Re: [PATCH v6 5/6] iommu/arm-smmu-v3: Add in-kernel support for NVIDIA Tegra241 (Grace) CMDQV

From: Nicolin Chen
Date: Tue Apr 30 2024 - 14:09:41 EST


(Removing chunks that I simply ack)

On Tue, Apr 30, 2024 at 01:35:45PM -0300, Jason Gunthorpe wrote:
> On Mon, Apr 29, 2024 at 09:43:48PM -0700, Nicolin Chen wrote:

> > +/* MMIO helpers */
> > +#define cmdqv_readl(reg) \
> > + readl(cmdqv->base + TEGRA241_CMDQV_##reg)
> > +#define cmdqv_readl_relaxed(reg) \
> > + readl_relaxed(cmdqv->base + TEGRA241_CMDQV_##reg)
> > +#define cmdqv_writel(val, reg) \
> > + writel((val), cmdqv->base + TEGRA241_CMDQV_##reg)
> > +#define cmdqv_writel_relaxed(val, reg) \
> > + writel_relaxed((val), cmdqv->base + TEGRA241_CMDQV_##reg)
>
> Please don't hide access to a stack variable in a macro, and I'm not
> keen on the ##reg scheme either - it makes it much harder to search
> for things.

I can pass in cmdqv/vintf/vcmdq pointers, if it would be better.

> Really this all seems like alot of overkill to make a little bit of
> shorthand. It is not so wordy just to type it out:
>
> readl(vintf->base + TEGRA241_VINTF_CONFIG)

vintf_readl(vintf, CONFIG) is much shorter. Doing so reduced the
line breaks at quite a lot places, so overall the driver looks a
lot cleaner to me. It also helps a bit, when I want to debug the
HW configuration flow by adding prints to these helpers. It might
be a personal preference, yet I would still like to have these.

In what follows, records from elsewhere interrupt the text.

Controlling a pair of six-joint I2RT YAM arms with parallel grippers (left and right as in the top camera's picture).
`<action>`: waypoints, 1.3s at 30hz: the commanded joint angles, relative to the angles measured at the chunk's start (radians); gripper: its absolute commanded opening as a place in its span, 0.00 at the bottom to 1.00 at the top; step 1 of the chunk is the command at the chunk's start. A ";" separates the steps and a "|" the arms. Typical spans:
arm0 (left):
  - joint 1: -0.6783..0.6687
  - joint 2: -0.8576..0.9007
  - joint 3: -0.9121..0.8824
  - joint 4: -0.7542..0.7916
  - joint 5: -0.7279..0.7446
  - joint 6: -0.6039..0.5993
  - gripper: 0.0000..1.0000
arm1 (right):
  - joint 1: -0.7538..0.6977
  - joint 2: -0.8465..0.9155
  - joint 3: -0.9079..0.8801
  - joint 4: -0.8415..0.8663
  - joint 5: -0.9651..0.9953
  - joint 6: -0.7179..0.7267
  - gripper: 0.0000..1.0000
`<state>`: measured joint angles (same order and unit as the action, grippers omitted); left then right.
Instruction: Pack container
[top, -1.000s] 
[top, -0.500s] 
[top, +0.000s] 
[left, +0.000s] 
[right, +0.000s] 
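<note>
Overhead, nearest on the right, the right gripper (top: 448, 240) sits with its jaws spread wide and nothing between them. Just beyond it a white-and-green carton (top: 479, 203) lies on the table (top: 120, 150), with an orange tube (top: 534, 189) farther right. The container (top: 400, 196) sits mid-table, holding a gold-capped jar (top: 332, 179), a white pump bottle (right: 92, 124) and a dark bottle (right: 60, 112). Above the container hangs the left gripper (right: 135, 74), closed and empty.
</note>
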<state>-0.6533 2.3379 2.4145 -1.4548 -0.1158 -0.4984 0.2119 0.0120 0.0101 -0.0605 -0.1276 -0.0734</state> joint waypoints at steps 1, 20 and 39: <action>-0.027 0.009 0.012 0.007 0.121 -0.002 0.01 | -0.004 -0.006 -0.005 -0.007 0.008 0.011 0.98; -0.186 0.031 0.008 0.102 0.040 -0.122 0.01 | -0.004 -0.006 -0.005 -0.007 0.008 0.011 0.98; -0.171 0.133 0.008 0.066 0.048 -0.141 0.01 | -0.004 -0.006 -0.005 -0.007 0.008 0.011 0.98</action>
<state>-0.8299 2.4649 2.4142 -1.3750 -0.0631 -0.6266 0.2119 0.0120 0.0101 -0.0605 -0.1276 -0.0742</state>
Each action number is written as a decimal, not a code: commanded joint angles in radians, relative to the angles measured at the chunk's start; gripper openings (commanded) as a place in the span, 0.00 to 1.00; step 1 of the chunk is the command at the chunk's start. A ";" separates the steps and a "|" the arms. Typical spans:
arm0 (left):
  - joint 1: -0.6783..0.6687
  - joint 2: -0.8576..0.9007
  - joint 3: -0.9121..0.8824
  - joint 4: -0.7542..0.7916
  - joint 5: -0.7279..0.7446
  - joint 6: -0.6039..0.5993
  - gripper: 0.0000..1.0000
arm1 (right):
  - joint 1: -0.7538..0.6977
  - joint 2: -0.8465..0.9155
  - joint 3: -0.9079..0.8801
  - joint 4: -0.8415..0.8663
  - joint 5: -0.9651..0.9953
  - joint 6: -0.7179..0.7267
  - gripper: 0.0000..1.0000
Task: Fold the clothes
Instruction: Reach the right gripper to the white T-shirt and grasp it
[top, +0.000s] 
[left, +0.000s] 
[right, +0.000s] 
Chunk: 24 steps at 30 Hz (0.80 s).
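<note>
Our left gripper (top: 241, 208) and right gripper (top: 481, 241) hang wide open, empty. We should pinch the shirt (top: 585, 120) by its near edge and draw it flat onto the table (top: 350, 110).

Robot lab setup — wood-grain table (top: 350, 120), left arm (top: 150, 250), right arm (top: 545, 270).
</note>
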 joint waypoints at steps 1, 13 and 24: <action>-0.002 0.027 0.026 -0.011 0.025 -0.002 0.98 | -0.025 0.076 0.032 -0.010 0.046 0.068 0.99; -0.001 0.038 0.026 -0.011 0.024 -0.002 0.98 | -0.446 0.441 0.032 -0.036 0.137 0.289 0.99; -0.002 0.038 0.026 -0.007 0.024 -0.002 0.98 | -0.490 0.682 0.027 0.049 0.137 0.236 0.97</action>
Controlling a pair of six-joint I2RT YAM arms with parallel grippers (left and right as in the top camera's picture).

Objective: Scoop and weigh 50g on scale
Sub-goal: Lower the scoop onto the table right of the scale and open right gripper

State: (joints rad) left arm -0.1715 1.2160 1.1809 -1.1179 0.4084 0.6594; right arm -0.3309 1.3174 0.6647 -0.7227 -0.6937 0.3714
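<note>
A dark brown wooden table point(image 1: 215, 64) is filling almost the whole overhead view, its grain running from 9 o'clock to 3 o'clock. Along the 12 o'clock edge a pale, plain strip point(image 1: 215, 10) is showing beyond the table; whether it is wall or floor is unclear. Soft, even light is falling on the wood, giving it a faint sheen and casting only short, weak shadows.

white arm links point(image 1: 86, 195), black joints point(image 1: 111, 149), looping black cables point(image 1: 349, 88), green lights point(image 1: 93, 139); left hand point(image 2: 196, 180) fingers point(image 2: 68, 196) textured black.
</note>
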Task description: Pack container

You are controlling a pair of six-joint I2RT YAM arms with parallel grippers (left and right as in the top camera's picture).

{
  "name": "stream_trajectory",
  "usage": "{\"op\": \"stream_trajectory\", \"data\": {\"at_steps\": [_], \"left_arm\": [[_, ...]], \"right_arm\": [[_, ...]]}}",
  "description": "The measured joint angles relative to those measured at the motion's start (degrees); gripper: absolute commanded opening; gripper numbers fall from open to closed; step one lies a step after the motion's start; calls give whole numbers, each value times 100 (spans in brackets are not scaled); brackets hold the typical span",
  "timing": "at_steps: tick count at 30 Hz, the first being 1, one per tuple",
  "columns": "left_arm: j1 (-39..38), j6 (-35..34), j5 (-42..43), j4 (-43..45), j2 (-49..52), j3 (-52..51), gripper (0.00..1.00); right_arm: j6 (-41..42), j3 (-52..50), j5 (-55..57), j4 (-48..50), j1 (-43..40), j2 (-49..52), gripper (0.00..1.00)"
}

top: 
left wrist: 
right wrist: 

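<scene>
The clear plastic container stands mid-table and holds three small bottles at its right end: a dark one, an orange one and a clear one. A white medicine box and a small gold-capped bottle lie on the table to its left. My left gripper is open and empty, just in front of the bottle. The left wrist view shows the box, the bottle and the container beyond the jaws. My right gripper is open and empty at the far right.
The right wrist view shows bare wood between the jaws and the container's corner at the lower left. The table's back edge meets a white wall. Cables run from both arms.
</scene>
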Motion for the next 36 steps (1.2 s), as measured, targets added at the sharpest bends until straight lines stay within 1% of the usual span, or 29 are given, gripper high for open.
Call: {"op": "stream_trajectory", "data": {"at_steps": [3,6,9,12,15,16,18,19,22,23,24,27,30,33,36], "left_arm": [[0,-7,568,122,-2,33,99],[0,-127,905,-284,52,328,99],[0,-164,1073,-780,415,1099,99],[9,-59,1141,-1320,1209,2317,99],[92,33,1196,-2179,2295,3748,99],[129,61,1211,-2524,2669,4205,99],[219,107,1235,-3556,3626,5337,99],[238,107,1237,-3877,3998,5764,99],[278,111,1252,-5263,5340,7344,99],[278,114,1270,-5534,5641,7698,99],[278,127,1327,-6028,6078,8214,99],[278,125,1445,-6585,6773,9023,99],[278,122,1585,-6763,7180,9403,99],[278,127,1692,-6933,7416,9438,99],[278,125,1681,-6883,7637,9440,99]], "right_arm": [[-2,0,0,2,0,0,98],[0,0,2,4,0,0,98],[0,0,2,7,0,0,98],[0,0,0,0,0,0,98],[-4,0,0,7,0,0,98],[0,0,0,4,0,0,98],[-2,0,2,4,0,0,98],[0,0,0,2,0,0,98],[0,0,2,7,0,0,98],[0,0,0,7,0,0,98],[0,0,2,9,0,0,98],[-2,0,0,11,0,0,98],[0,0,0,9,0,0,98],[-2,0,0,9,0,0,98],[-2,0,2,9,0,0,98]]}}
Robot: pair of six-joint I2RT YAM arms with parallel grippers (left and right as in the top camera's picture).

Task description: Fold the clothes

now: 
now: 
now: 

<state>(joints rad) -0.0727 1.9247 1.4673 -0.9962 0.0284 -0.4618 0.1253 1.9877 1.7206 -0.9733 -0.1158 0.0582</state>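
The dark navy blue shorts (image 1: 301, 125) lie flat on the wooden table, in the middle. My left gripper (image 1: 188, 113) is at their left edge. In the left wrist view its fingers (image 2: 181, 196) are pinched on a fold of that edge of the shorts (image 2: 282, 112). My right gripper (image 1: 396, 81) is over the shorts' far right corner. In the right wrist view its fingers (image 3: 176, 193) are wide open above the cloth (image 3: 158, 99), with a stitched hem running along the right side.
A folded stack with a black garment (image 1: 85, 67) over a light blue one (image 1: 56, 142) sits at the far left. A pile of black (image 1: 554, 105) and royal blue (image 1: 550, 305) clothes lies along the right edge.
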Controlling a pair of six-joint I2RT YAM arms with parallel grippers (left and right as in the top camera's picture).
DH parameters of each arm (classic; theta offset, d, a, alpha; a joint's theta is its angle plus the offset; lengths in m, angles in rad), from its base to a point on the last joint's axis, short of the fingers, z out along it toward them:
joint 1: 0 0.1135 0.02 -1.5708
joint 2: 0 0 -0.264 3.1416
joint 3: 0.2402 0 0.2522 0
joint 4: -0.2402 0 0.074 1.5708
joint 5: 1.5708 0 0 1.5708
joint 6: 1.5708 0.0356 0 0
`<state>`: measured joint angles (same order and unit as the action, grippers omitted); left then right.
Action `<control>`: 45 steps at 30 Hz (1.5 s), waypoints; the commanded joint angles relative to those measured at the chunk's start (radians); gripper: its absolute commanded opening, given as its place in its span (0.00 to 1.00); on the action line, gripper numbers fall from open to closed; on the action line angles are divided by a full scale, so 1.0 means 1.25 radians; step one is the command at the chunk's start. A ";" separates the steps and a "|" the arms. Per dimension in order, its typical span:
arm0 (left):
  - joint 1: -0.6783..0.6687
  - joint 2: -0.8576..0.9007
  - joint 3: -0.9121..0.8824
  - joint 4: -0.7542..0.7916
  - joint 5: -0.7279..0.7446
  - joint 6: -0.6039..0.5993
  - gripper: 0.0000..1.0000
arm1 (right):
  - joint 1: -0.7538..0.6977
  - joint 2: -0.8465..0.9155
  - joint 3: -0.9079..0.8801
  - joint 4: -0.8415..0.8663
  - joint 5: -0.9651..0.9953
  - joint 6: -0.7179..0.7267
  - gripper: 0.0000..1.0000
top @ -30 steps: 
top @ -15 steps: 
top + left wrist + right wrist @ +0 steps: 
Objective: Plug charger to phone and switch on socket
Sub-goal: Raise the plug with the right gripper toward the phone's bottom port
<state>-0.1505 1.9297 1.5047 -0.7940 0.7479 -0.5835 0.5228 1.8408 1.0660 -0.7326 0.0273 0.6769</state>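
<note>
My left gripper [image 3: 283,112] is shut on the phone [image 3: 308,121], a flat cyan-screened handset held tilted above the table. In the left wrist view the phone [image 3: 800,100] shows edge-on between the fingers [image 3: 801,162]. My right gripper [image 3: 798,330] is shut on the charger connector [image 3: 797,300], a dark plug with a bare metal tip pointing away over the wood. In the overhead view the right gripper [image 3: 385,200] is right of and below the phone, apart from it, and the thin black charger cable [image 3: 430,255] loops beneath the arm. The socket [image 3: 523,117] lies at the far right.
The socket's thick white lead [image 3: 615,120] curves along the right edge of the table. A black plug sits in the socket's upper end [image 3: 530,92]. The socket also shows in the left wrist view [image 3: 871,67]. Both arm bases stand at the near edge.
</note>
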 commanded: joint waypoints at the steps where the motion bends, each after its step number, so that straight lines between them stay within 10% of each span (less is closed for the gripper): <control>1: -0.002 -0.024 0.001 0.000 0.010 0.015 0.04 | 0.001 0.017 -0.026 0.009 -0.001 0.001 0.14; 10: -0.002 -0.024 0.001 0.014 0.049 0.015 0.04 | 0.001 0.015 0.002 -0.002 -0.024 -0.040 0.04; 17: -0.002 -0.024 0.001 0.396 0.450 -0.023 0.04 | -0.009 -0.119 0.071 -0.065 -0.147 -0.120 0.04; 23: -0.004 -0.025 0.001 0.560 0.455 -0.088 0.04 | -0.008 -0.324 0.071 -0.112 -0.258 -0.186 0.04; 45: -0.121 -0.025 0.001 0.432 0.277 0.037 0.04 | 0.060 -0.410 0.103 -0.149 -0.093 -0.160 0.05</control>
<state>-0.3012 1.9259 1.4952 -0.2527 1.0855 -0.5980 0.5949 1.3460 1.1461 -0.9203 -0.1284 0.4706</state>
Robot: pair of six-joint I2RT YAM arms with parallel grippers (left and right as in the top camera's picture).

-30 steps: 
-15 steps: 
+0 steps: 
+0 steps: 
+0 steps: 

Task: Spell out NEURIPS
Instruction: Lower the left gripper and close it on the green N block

> > +/* Logging helpers */
> > +#define cmdqv_warn(fmt, ...) \
> > + dev_warn(cmdqv->dev, "CMDQV: " fmt, ##__VA_ARGS__)
> > +#define cmdqv_err(fmt, ...) \
> > + dev_err(cmdqv->dev, "CMDQV: " fmt, ##__VA_ARGS__)
> > +#define cmdqv_info(fmt, ...) \
> > + dev_info(cmdqv->dev, "CMDQV: " fmt, ##__VA_ARGS__)
> > +#define cmdqv_dbg(fmt, ...) \
> > + dev_dbg(cmdqv->dev, "CMDQV: " fmt, ##__VA_ARGS__)
>
> Really not sure these are necessary, same remark about the stack
> variable.

Same justification. And it simply keeps the same style of prints.
Also, it eases the following vcmdq prints.

I can probably change these logging helpers to inline functions.

> Also cmdqv->dev is the wrong thing to print, this is part of the smmu driver,
> it should print cmdqv->smmu->dev for consistency

Yea. I can drop the dev from the cmdqv structure.

> > +#define vintf_warn(fmt, ...) \
> > + dev_warn(vintf->cmdqv->dev, "VINTF%u: " fmt, vintf->idx, ##__VA_ARGS__)
> > +#define vintf_err(fmt, ...) \
> > + dev_err(vintf->cmdqv->dev, "VINTF%u: " fmt, vintf->idx, ##__VA_ARGS__)
> > +#define vintf_info(fmt, ...) \
> > + dev_info(vintf->cmdqv->dev, "VINTF%u: " fmt, vintf->idx, ##__VA_ARGS__)
> > +#define vintf_dbg(fmt, ...) \
> > + dev_dbg(vintf->cmdqv->dev, "VINTF%u: " fmt, vintf->idx, ##__VA_ARGS__)
> > +
> > +#define vcmdq_warn(fmt, ...) \
> > + ({ \
> > + struct tegra241_vintf *vintf = vcmdq->vintf; \
> > + if (vintf) \
> > + vintf_warn("VCMDQ%u/LVCMDQ%u: " fmt, \
> > + vcmdq->idx, vcmdq->lidx, \
> > + ##__VA_ARGS__); \
> > + else \
> > + dev_warn(vcmdq->cmdqv->dev, "VCMDQ%u: " fmt, \
> > + vcmdq->idx, ##__VA_ARGS__); \
> > + })

> Some of these are barely used, is it worth all these macros??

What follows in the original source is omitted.